New sporting infrastructure would be particularly welcome after the country was devastated by Hurricane Maria in 2017.

Sixty-five people died in Dominica after winds reached 165mph.

There was extensive damage and the island was temporarily cut off from the outside world.

“Two weeks after the hurricane I had to try and make my way to Australia for the Gold Coast Chef de Mission seminar,” said Lawrence.

“Quite a few people saw me in Gold Coast and said ‘we did not expect you to be here’.

“Even the Australian immigration officer at the counter said ‘oh my god, I’ve heard so much about what happened in your country. It’s good to have you here’.

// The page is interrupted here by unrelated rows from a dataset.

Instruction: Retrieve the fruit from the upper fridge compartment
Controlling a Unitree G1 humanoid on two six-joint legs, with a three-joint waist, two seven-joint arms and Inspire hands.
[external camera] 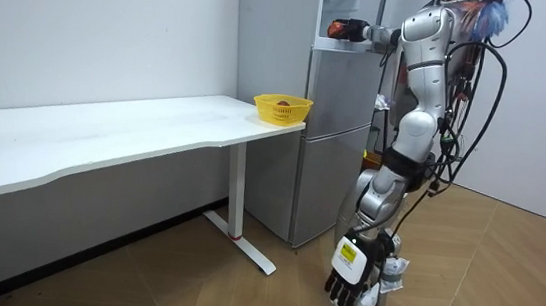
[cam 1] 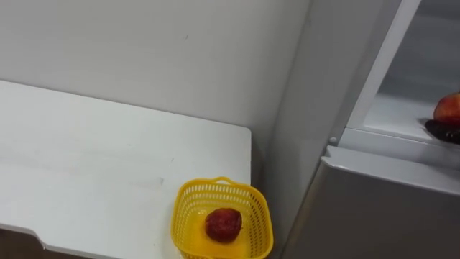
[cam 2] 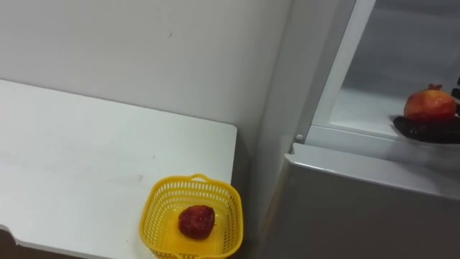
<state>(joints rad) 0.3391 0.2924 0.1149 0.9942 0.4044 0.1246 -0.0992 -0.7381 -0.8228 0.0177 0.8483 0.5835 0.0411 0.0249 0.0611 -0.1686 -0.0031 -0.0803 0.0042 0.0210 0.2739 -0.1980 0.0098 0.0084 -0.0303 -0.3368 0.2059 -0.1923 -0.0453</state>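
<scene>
Holding the red fruit (cam 2: 430,105) inside the upper fridge (cam 2: 363,104) with my right hand (cam 2: 433,132).
Its dark fingers (cam 2: 408,129) curl under the roundish fruit, which sits directly on them, crown up. The yellow basket (cam 2: 152,219) lies well down-left of them, so I judge this hand carries. My left hand (external camera: 352,269) hangs relaxed.

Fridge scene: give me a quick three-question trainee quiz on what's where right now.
1. True or false: the basket is empty.
2. Which hand holds a fruit inside the fridge? A) left B) right
3. Fill in: the basket stands on the ____.
Key:
1. False; a second fruit lies in it.
2. B; the right hand holds it, and the left hand hangs open.
3. table.
</scene>
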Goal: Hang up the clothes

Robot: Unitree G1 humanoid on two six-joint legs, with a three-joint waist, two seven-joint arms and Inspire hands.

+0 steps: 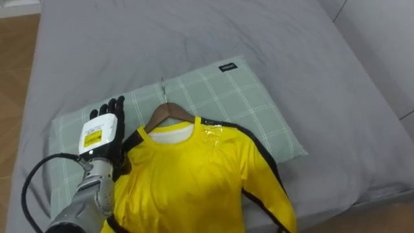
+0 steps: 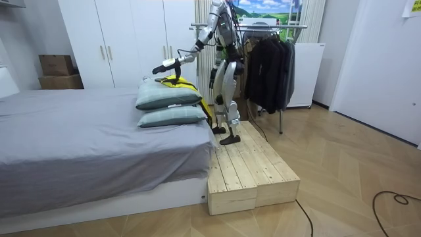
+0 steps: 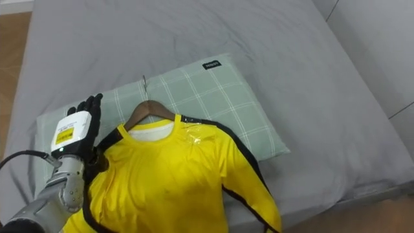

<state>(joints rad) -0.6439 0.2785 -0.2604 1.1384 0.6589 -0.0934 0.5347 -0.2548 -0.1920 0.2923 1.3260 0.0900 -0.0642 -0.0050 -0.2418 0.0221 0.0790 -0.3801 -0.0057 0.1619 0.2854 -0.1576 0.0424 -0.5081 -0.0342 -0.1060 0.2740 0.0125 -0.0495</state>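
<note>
Holds the left hand [image 1: 107,126] slack and straight-fingered over the checked pillow [image 1: 246,97], just beside the yellow shirt [image 1: 194,175]. Has the shirt already on its wooden hanger [image 1: 169,113], flat on the pillow; has yet to grip, lift and carry it to the clothes rack [image 2: 289,27] behind, seemingly. Leaves the hook [image 1: 163,90] free toward open grey bedding [image 1: 194,32], bed edge close under the shirt.

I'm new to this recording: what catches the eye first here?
A bright yellow shirt on a wooden hanger lies across a green checked pillow on the grey bed. The robot's left hand, fingers straight, is at the shirt's shoulder.
</note>
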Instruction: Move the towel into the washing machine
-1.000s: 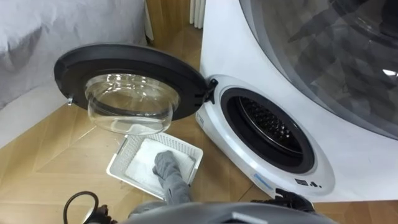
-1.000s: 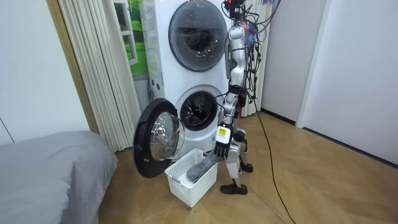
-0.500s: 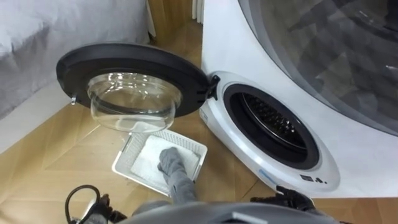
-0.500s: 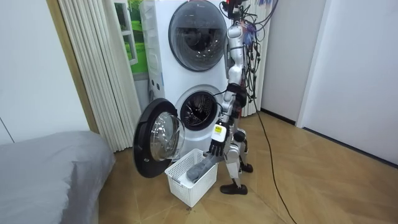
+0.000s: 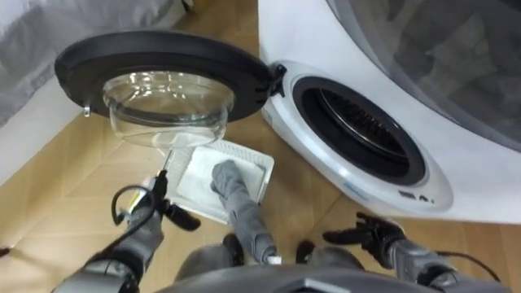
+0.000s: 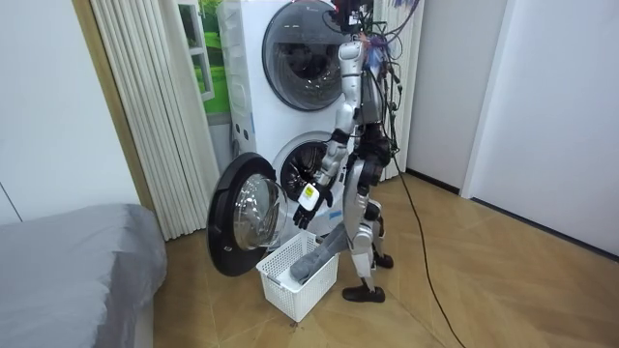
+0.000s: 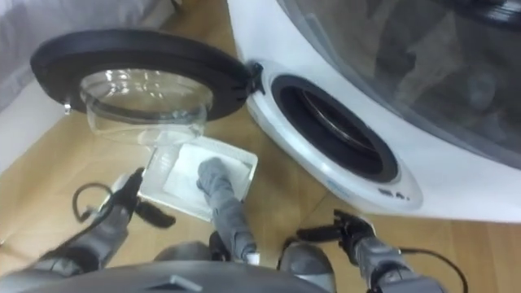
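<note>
1. At the far left, the door (image 5: 163,49) of the washing machine (image 5: 301,32) stands swung wide open. Its glass bowl (image 5: 167,110) overlaps the far edge of the basket in the eye views, so treat it as something to steer clear of on the lift.
2. Your left hand (image 5: 153,207) hangs at the near left, just left of the basket. Its fingers (image 5: 164,181) are spread wide and hold nothing.
3. The basket (image 5: 242,151) sits on the floor (image 5: 73,179) between the door and the machine's front. The towel (image 5: 230,181) lies in it, bunched in the middle, with a long tail draped over the near rim towards your legs.
4. Farther right, the drum opening (image 5: 362,130) sits low in the machine front with nothing in its way.
5. Your right hand (image 5: 370,236) is at the near right, well apart from the towel. Its fingers are straight, point left and are empty.
6. As I read it, the step in hand is the pick, and it is not yet made. The towel is in neither hand and none of it is in the drum.
7. The room view shows you upright beside the basket, so the next move probably calls for bending down to reach it.
   - Close your fingers round the bunched middle.
   - Lift until the tail clears the rim.
   - Carry it right and far into the opening, below the door's edge.
</note>
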Motion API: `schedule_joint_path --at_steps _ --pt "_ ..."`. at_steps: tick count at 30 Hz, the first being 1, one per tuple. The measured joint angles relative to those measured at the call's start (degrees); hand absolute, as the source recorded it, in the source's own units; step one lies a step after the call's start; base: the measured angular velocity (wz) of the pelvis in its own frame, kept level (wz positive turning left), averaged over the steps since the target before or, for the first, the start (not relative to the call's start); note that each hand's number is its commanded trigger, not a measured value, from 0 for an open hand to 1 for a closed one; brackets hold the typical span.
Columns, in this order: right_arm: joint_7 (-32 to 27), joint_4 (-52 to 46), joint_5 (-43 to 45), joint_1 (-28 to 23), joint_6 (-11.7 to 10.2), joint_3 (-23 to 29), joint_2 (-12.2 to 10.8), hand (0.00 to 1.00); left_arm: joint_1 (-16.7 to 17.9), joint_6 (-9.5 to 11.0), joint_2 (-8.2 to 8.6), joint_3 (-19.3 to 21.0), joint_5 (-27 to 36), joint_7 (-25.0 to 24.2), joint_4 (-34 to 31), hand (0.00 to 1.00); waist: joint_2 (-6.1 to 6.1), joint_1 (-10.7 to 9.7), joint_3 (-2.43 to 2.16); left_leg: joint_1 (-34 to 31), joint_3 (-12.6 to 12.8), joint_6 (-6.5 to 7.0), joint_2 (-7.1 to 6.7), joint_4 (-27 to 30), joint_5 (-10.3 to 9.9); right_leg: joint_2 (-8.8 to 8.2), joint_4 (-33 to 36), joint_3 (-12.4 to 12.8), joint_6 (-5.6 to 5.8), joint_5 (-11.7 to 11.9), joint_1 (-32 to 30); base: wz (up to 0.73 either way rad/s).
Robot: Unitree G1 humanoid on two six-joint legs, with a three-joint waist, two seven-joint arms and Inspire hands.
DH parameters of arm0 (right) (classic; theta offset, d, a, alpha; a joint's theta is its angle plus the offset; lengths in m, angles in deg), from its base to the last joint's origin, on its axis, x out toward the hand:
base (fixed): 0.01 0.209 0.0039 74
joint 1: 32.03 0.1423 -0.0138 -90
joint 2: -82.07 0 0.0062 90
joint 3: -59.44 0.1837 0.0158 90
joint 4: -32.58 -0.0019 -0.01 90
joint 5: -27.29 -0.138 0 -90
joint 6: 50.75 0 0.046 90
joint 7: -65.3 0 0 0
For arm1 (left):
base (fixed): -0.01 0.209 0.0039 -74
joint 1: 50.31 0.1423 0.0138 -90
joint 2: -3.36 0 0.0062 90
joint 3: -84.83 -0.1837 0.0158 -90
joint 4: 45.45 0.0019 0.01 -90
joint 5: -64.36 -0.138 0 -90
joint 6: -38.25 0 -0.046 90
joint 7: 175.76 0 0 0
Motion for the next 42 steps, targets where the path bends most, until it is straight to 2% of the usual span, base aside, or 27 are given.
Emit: schedule_joint_path --at_steps 4,5,6,7,9,11,13,15,19,21,25,27,31,36,40,42 --pt "-0.82 -0.09 -0.11 2.53 -0.13 -0.03 -0.68 0.0 -3.72 0.66 0.95 -0.1 0.02 0.42 2.61 0.0 -0.08 0.07 0.64 -5.17 0.35 0.56 -0.48 1.88 0.17 -1.12 5.52 0.06 0.03 -0.58 -7.37 -0.1" --pt "-1.5 -0.1 -0.42 3.45 -0.39 -0.02 -0.83 0.0 -4.76 0.91 1.22 -0.17 0.02 0.99 2.63 0.0 -0.27 0.0 1.04 -7.65 0.44 0.62 -0.65 3.51 0.14 -1.64 7.34 0.16 0.07 -1.05 -9.91 0.06" --pt "-2.07 -0.09 -0.79 4.36 -0.59 -0.02 -0.84 0.0 -5.64 1.09 1.29 -1.03 0.02 1.39 2.57 0.0 -0.39 0.01 1.26 -10.51 0.46 1.18 -0.81 5.64 -0.22 -1.9 9.32 1.0 0.05 -1.93 -12.68 0.05" --pt "-2.28 -0.09 -1.01 4.83 -0.59 -0.02 -0.82 0.0 -6.06 1.16 1.29 -1.32 -0.01 1.51 2.55 0.0 -0.37 0.06 1.28 -12.05 0.51 1.6 -0.77 6.8 -0.53 -1.91 10.35 1.63 0.04 -2.34 -14.16 0.05" --pt "-3.2 -0.85 -2.53 5.96 -0.61 -0.09 -0.92 0.0 -7.7 1.13 1.48 -2.6 -0.27 2.38 2.56 0.0 -0.35 -0.08 1.75 -17.4 0.55 2.04 -0.86 10.94 -0.89 -2.78 14.72 1.56 -0.03 -3.45 -19.49 0.08" --pt "-3.76 -1.41 -4.23 6.19 -0.62 -0.6 -0.99 0.0 -8.58 1.11 1.53 -4.88 -0.96 2.98 2.48 0.0 -0.09 -0.2 1.97 -20.75 0.56 2.25 -0.6 14.17 -1.29 -2.99 17.27 1.71 -0.21 -4.15 -22.48 0.04" --pt "-4.06 -1.77 -5.57 6.56 -0.57 -1.53 -0.98 0.0 -9.62 1.1 1.49 -6.49 -2.47 3.66 2.48 0.0 -0.14 -0.33 2.03 -23.93 0.63 2.38 -0.27 17.38 -2.76 -3.0 20.29 2.81 -0.37 -5.98 -25.72 -0.07" --pt "-4.13 -3.55 -9.0 6.92 -0.6 -2.37 -0.9 0.0 -11.84 1.1 1.16 -8.41 -2.8 4.63 2.48 0.0 -0.25 -0.83 2.22 -29.33 1.19 2.65 0.38 22.77 -4.59 -3.0 25.6 3.93 -0.28 -7.99 -31.5 -0.1" --pt "-3.53 -4.64 -14.11 7.82 -0.81 -2.75 -0.77 0.0 -13.22 1.09 -0.45 -11.86 -5.42 5.79 2.52 0.0 -0.22 -3.41 2.38 -35.58 1.23 2.57 1.9 29.35 -6.12 -2.38 31.94 4.75 -1.03 -9.23 -37.99 -0.15" --pt "-3.35 -5.96 -16.05 7.79 -2.3 -3.48 -0.22 0.0 -14.48 1.07 -1.15 -12.87 -10.77 6.36 2.46 0.0 -0.23 -3.89 2.52 -38.98 1.55 2.45 3.19 32.36 -6.59 -1.37 34.31 5.53 -1.47 -8.98 -41.69 -0.29" --pt "-2.13 -7.44 -20.2 8.44 -3.79 -6.32 0.49 0.0 -16.3 1.08 -2.11 -17.83 -15.09 7.65 1.5 0.0 -0.12 -5.83 2.61 -42.7 1.95 2.29 3.33 34.1 -6.53 -1.74 36.74 6.14 -1.73 -8.73 -46.17 -0.05" --pt "-1.51 -7.55 -22.72 9.43 -4.59 -7.47 0.61 0.0 -18.58 1.11 -2.6 -22.15 -16.46 7.67 1.24 0.0 -0.04 -6.93 2.71 -45.15 2.16 2.47 3.48 36.06 -6.71 -1.81 39.0 6.45 -2.07 -8.96 -48.78 0.0" --pt "0.15 -8.8 -25.42 9.89 -4.82 -8.93 0.98 0.0 -21.0 1.3 -3.13 -24.78 -18.17 7.67 0.81 0.0 -0.11 -8.36 2.81 -47.34 3.07 2.8 4.3 38.53 -7.68 -1.77 41.51 6.91 -2.28 -9.78 -51.32 -0.05" --pt "2.88 -11.62 -28.07 10.02 -5.11 -8.97 0.96 0.0 -22.6 1.76 -5.88 -27.63 -19.17 8.17 -1.9 0.0 -0.08 -10.99 2.83 -51.82 3.23 2.94 4.59 42.39 -9.2 -1.79 45.48 7.75 -2.29 -11.27 -56.23 -0.02" --pt "3.37 -12.83 -27.75 10.3 -5.71 -8.97 0.88 0.0 -24.34 2.07 -6.15 -30.05 -21.27 8.15 -2.24 0.0 0.01 -11.84 2.88 -53.9 3.21 3.04 5.19 45.61 -11.06 -1.76 48.28 7.98 -2.26 -12.8 -58.13 -0.03" --pt "3.8 -14.1 -26.71 10.64 -6.04 -8.99 0.91 0.0 -25.36 2.23 -6.51 -31.2 -23.06 8.14 -3.28 0.0 0.05 -12.23 2.91 -55.49 3.23 3.27 5.95 47.34 -11.95 -1.75 49.67 8.11 -2.17 -13.45 -59.79 -0.04"
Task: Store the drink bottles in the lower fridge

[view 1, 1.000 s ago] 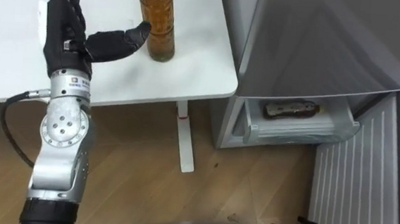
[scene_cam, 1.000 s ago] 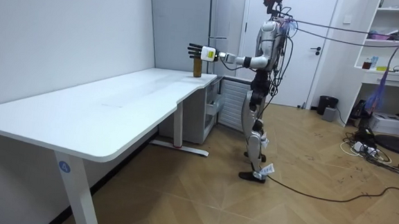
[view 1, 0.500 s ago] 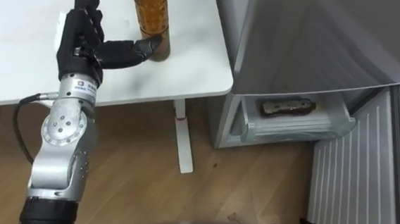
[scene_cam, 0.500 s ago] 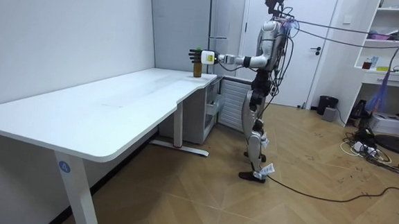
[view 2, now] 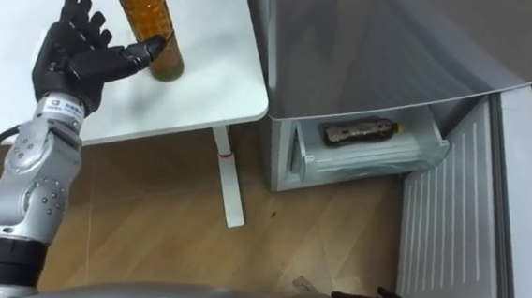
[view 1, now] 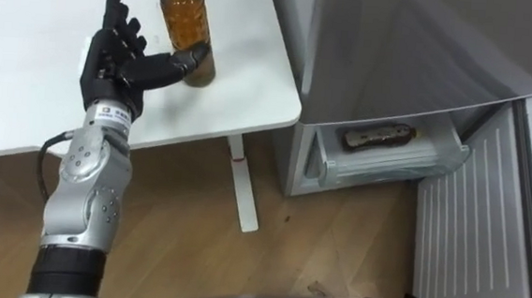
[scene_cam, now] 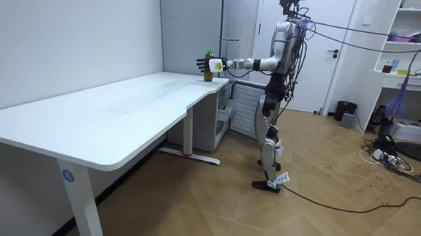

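Brown tea bottle (view 1: 183, 26) stands near the tabletop's (view 1: 31, 20) right edge; the left hand (view 1: 112, 63) is spread wide, thumb touching it. It should close snugly round the bottle's middle before lifting

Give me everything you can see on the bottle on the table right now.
The bottle looks like clear plastic, filled nearly to the neck with amber-brown liquid and closed with a green cap. It stands upright on the white table, near the table's end beside the fridge. The left hand is open on its left, with the thumb tip against the bottle's lower part and the straight fingers clear of it. Nothing else touches it.
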Robot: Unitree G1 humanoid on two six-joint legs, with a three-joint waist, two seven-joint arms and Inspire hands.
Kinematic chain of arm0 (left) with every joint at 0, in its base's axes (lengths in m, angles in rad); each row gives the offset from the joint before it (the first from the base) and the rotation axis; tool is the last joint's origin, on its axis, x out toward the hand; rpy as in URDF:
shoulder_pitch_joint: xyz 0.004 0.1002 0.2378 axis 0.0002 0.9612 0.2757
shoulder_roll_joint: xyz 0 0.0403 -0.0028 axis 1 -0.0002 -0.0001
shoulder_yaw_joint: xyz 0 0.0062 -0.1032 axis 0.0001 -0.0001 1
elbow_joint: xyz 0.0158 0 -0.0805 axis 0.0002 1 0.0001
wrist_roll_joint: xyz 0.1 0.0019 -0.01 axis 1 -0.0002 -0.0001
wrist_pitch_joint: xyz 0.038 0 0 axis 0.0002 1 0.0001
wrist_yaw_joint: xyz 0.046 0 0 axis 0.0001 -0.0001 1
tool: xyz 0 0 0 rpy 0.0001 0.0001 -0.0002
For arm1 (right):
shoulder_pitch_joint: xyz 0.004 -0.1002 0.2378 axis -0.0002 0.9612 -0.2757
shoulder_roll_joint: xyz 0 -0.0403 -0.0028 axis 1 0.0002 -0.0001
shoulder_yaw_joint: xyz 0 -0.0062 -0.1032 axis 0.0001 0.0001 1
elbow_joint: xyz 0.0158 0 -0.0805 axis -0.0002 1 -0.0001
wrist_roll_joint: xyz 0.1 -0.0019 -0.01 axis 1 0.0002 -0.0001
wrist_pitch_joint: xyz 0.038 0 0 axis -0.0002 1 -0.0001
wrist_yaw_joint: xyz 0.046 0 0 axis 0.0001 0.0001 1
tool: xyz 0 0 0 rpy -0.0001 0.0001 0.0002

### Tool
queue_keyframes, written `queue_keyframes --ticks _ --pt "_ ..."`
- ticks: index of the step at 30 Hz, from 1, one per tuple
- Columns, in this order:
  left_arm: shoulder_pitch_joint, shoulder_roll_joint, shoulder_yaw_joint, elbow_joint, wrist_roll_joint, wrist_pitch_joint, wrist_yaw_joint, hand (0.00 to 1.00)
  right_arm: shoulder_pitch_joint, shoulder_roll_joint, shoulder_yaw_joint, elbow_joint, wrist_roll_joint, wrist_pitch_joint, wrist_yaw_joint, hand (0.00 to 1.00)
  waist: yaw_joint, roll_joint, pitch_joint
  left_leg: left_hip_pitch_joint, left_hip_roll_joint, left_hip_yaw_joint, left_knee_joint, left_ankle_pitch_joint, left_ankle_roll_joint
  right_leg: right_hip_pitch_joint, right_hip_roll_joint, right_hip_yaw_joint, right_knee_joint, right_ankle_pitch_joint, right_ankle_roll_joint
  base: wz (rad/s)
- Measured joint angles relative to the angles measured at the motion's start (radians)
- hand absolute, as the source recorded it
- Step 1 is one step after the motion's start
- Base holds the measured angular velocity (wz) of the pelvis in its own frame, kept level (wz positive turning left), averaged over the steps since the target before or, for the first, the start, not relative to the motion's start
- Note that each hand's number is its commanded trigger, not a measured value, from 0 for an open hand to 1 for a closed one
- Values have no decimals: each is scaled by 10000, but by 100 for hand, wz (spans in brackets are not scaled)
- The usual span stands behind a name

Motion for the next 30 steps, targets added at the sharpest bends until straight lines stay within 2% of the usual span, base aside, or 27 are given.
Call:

“Since the hurricane there has been a lot of talk about building stronger and building more resilient.”

Lawrence described the hurricane’s aftermath as “really, really bad”.

“It was complete devastation, it was horrible,” he said.

“It was estimated around 10,000 to 15,000 people left after the hurricane.

“Most have come back but some have stayed.

“There’s still quite a few homes that haven’t been repaired. It was a hell of a night.”

Living in the potential path of hurricanes is something many in the Caribbean have had to learn to live with.

“It’s a major risk and we just have to learn to adapt,” said Lawrence.

“By having the consciousness of planning for disasters, and investing in more resiliency, not just in construction but also people. 

“People also need to understand what it takes to be resilient, it’s not just buildings, it is the people and the culture as well.”

Lawrence attended the Birmingham 2022 open days in March and believes preparations are coming along well.

“I’m very happy that we have the open days, because for a lot of us, when the Chef de Mission seminar was postponed in January [due to COVID], it was like ‘uh oh this is not a good sign,'” he said.

“But the open days were a success and we got a good chance to get a feel of the whole vibe. 

“There is of course some work still to do but I think generally it is coming along well.”